=== Work task ===
Somewhere below are a line with "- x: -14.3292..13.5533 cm" and a later line with "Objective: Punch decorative". Output exactly those lines and all lines between them.

=== Recorded information ===
※ ※ ※

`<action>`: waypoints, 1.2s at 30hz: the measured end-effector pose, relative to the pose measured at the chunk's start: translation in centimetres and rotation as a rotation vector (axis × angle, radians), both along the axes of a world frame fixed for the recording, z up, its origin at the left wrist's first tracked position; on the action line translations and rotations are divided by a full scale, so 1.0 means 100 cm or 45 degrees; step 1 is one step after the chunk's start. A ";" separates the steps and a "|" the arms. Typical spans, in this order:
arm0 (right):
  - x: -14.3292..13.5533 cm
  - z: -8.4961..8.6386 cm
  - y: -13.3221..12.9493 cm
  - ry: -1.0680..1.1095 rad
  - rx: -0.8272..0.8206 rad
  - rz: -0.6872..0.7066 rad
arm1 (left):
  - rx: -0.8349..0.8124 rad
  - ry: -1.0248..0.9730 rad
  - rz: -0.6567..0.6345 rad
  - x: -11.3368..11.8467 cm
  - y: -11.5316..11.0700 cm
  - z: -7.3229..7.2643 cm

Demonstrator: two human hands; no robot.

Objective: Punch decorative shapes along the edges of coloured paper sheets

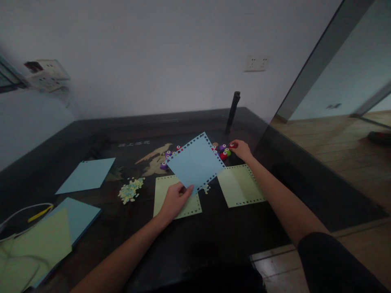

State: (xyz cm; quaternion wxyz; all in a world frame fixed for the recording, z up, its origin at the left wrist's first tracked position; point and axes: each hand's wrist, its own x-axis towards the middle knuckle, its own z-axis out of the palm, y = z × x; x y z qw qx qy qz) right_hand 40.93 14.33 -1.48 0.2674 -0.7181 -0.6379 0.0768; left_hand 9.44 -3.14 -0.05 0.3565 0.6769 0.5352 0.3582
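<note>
My left hand [174, 203] pinches the lower corner of a light blue sheet of paper [195, 162], which has small shapes punched along its edges. My right hand [242, 150] has its fingers closed on a red craft punch [233, 145] with a round white spot on it. Other small punches in purple [222, 147], green [227, 152] and red [223, 155] lie beside those fingers. More punches [164, 165] show past the blue sheet's left corner. Under the left hand lies a pale green sheet [161, 191] with punched edges; a second green sheet [241, 185] lies below the right hand.
Paper bits [130, 190] are heaped left of centre on the dark table [220, 236]. Farther left are a blue sheet [88, 175], a stack of blue paper [81, 217], green paper [45, 248] and a cable [27, 208]. A black post [233, 113] stands at the back.
</note>
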 end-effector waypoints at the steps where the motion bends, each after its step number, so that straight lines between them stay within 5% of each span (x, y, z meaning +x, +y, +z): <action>1: 0.001 0.000 -0.001 0.004 0.005 0.016 | 0.005 0.000 -0.001 0.000 0.000 0.001; 8: 0.008 0.009 -0.011 0.027 0.030 0.094 | 0.039 0.039 -0.017 0.000 -0.001 0.003; 12: -0.003 0.027 -0.034 0.106 0.229 0.046 | 0.079 0.110 -0.033 -0.001 -0.001 0.004; 14: -0.017 0.038 -0.053 0.245 0.287 0.174 | 0.094 0.127 -0.041 -0.001 0.000 0.004; 19: -0.058 0.059 -0.102 0.917 -0.107 0.607 | 0.097 0.139 -0.103 -0.001 0.000 0.004; 26: -0.070 0.053 -0.118 1.151 -0.059 0.495 | 0.121 0.117 -0.160 -0.003 0.001 0.009; 36: -0.060 0.052 -0.132 1.132 -0.053 0.412 | 0.166 -0.268 0.043 -0.001 0.004 0.014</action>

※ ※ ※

=== Exercise output ===
  - x: -14.3292..13.5533 cm
  - z: -8.4961..8.6386 cm
  - y: -13.3221..12.9493 cm
  - ry: -1.0680..1.1095 rad
  - rx: -0.8272..0.8206 rad
  - rz: -0.6872..0.7066 rad
arm1 (left):
  - rx: -0.8349..0.8124 rad
  - ry: -1.0248..0.9730 rad
  - rz: -0.6567..0.6345 rad
  - x: -11.3368..11.8467 cm
  - y: -11.5316..11.0700 cm
  - z: -7.3229..7.2643 cm

Demonstrator: two human hands; no robot.

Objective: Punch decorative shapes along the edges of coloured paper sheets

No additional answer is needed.